In high dudgeon, he grabbed Marceline and Verda by their arms and marched over to Carl and Babe’s, bounded up the porch, pounded on the screened door, stormed in, and bawled his sister-in-law out royally for taking it upon herself to inform their daughter about life’s private details.

Jabbing his finger with fury towards Babe, he ranted, “You had no goddam business talking to Marceline about this, especially at her age! That’s our job, goddammit! What in the hell were you thinking, and why for chrissakes do you think you had the right to do such a goddamn foolish thing?”

The women in my family don’t mince words, which is unfortunate as it would make them so much easier to eat later. Babe simply looked at him, shrugged, and said, “Well, she asked me.”

That December my sister Betty, the third child in our family, was born. And possibly as a result of young Marceline’s coaching, Marceline’s own much-wanted sister Judi was born almost exactly a year later.

My mother’s brother, Roy Chatfield:

1956 Chico, CA  Roy was like a piece of white paper. When people came around he blended into the wall or disappeared into the woodwork. Most of the women thought him a mama’s boy; spoiled, selfish, and bratty. The men’s notion of him wasn’t any better; behind his back they referred to him as tight (he was a great saver of money) and called him a dandy. He was childlike and childish, particularly with his nieces and nephews. He’d pinch or push them when Grandma wasn’t looking, and say snide things to them when her back was turned.

Grandma protected Roy and enjoyed his company. Teasing her, he’d tip her back in her slide rocker and she’d get a kick out of it and say, “Oh Roy, now cut it out.” When they were the last two living in the house, the only other chair in the green-painted, wainscoted, ivy wallpapered kitchen was his. He had nervous “fits” and Grandma slid a piece of wood under his tongue until it was over so he wouldn’t swallow it. Other times when he was out partying or off with friends and could tell when one was coming on, he’d lock himself in the closet until the spell was over.

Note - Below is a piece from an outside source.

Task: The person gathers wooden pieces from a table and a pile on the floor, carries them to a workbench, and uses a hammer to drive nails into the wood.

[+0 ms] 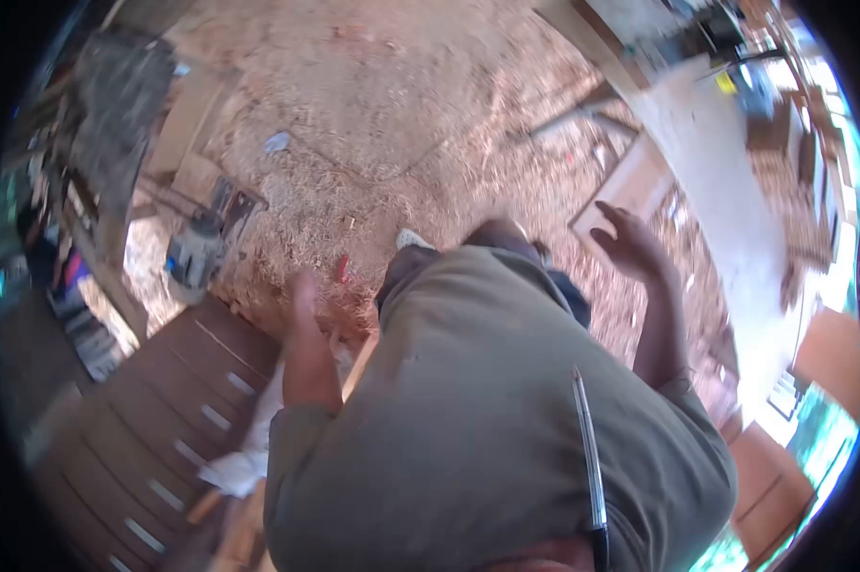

Roy was shy around everyone except Jo Chambers. They skated, skied, and had snow fights and on Saturday nights they drove to Paradise to dance with their friends. They did the Charleston to the Big Bands, along with the shag and swing. They were the best of buddies, more like brother and sister than a “couple.” As a friend of the family, Jo was always around. Gracious and seemingly years ahead of her time, everyone wondered what she saw in Roy. He proposed to her when he was 18 and she 19, and they were engaged for 38 years. As promised, they waited for their respective mothers to die, then married on Aug 1, 1956, in Reno, Nevada.